ASSIGNMENT: Retype the whole listing exactly.
##### DATA BLOCK #####
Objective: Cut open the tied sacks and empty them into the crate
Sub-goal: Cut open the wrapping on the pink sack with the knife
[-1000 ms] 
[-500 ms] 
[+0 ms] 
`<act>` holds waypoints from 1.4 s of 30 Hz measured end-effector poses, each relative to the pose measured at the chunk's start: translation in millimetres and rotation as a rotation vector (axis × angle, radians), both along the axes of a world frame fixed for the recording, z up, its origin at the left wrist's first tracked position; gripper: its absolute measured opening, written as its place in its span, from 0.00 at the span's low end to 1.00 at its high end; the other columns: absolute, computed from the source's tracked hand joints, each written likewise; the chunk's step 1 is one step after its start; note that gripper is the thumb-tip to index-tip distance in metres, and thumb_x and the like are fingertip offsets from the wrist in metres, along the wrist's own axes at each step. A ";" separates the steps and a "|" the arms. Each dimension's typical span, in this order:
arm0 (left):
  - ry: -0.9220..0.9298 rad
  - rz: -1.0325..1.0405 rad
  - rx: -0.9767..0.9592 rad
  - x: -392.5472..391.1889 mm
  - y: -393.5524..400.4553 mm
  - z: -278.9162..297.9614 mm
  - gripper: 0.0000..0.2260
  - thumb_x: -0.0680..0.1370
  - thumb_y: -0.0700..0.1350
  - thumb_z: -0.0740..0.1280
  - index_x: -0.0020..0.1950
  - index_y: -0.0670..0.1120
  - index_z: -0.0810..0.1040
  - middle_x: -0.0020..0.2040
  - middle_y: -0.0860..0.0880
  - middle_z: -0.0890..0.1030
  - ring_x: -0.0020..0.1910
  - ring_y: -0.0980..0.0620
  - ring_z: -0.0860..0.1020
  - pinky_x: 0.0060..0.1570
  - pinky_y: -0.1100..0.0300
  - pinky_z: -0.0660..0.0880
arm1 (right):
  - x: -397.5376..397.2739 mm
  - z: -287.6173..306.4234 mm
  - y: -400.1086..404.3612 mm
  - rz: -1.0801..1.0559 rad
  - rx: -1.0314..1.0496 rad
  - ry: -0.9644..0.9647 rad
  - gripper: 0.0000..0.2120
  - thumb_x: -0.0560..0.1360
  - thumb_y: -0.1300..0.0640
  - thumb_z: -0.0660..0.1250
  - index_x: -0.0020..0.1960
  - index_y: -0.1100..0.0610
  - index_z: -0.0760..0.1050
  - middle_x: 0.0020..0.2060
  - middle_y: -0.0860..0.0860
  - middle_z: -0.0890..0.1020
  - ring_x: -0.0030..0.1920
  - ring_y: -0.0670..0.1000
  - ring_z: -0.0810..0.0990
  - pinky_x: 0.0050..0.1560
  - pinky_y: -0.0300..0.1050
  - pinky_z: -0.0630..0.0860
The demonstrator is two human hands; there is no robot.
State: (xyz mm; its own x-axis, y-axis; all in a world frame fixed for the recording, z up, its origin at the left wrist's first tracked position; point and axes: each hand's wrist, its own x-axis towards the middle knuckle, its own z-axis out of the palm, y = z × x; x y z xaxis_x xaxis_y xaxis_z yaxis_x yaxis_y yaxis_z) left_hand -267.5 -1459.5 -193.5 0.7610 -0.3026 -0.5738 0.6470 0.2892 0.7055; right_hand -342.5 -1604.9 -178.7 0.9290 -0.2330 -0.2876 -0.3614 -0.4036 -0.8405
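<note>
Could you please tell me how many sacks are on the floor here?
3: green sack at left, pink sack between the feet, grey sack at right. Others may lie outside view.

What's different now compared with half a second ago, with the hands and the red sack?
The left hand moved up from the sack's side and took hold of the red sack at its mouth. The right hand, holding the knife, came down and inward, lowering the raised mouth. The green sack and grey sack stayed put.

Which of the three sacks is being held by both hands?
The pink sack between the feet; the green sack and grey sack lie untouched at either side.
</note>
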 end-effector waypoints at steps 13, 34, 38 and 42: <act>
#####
WRITTEN ANSWER:
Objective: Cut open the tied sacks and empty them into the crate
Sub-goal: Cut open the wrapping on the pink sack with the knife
[-1000 ms] 
[-500 ms] 
[+0 ms] 
`<act>` holds waypoints from 1.4 s of 30 Hz measured end-effector poses, each relative to the pose measured at the chunk's start: translation in millimetres and rotation as a rotation vector (axis × angle, radians), both along the axes of a world frame fixed for the recording, z up, its origin at the left wrist's first tracked position; gripper: its absolute measured opening, written as its place in its span, from 0.00 at the span's low end to 1.00 at its high end; the other columns: absolute, computed from the source's tracked hand joints, each written likewise; the chunk's step 1 is one step after its start; note that gripper is the thumb-tip to index-tip distance in metres, and thumb_x and the like are fingertip offsets from the wrist in metres, along the wrist's own axes at each step. A ";" separates the steps and a "|" the arms. Each dimension's typical span, in this order:
arm0 (left):
  - ry: -0.9220..0.9298 rad
  - rz: -1.0325..1.0405 rad
  - rx: -0.9767..0.9592 rad
  - x: -392.5472..391.1889 mm
  - y: -393.5524..400.4553 mm
  - z: -278.9162..297.9614 mm
  - gripper: 0.0000..0.2260
  - thumb_x: -0.0680..0.1370
  - thumb_y: -0.0700..0.1350
  - thumb_z: -0.0740..0.1280
  - index_x: -0.0020..0.1950
  - index_y: -0.0670..0.1120
  - index_z: -0.0810..0.1040
  - middle_x: -0.0020..0.2040
  - middle_y: -0.0860..0.0880
  - middle_z: -0.0890..0.1030
  - ring_x: -0.0020..0.1910
  - ring_y: -0.0980..0.0620
  - ring_z: -0.0860..0.1020
  - pinky_x: 0.0060..0.1570
  - pinky_y: -0.1100..0.0300
  - pinky_z: -0.0660..0.0880
arm1 (right):
  - x: -397.5376..397.2739 mm
  - z: -287.6173..306.4234 mm
  - y: -400.1086..404.3612 mm
  - rz: -1.0801..1.0559 rad
  - rx: -1.0314..1.0496 rad
  - ry: -0.9644..0.9647 rad
  - gripper: 0.0000..0.2120
  - thumb_x: -0.0560..0.1360
  - thumb_y: -0.1300..0.0640
  - thumb_z: -0.0660..0.1250
  - index_x: -0.0020..0.1960
  - index_y: -0.1100..0.0610
  - index_z: -0.0760..0.1050
  - middle_x: 0.0020..0.2060
  - middle_y: -0.0860..0.0860
  - middle_z: -0.0890..0.1020
  - ring_x: -0.0030..0.1920
  - ring_y: -0.0670..0.1000
  - ring_z: -0.0810..0.0990
  - pinky_x: 0.0050..0.1560
  - pinky_y: -0.0300..0.1050
  - pinky_z: -0.0630..0.0860
The demonstrator is two human hands; there is no robot.
State: (xyz mm; its own x-axis, y-axis; all in a world frame fixed for the recording, z up, its origin at the left wrist's first tracked position; point and axes: each hand's wrist, its own x-axis towards the middle knuckle, its own z-axis out of the palm, y = z × x; x y z xaxis_x xaxis_y xaxis_z yaxis_x yaxis_y yaxis_z) left_hand -267.5 -1459.5 -193.5 0.7610 -0.3026 -0.5738 0.6470 0.2892 0.7055; right_hand -342.5 -1604.9 -178.7 0.9290 -0.2330 -0.2876 -0.3614 -0.4036 -0.8405
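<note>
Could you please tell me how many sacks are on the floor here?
3: green sack at left, pink sack between the feet, grey sack at right. Others may lie outside view.

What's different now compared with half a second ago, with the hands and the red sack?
The left hand moved up from the sack's side and took hold of the red sack at its mouth. The right hand, holding the knife, came down and inward, lowering the raised mouth. The green sack and grey sack stayed put.

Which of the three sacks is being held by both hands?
The pink sack between the feet; the green sack and grey sack lie untouched at either side.
</note>
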 end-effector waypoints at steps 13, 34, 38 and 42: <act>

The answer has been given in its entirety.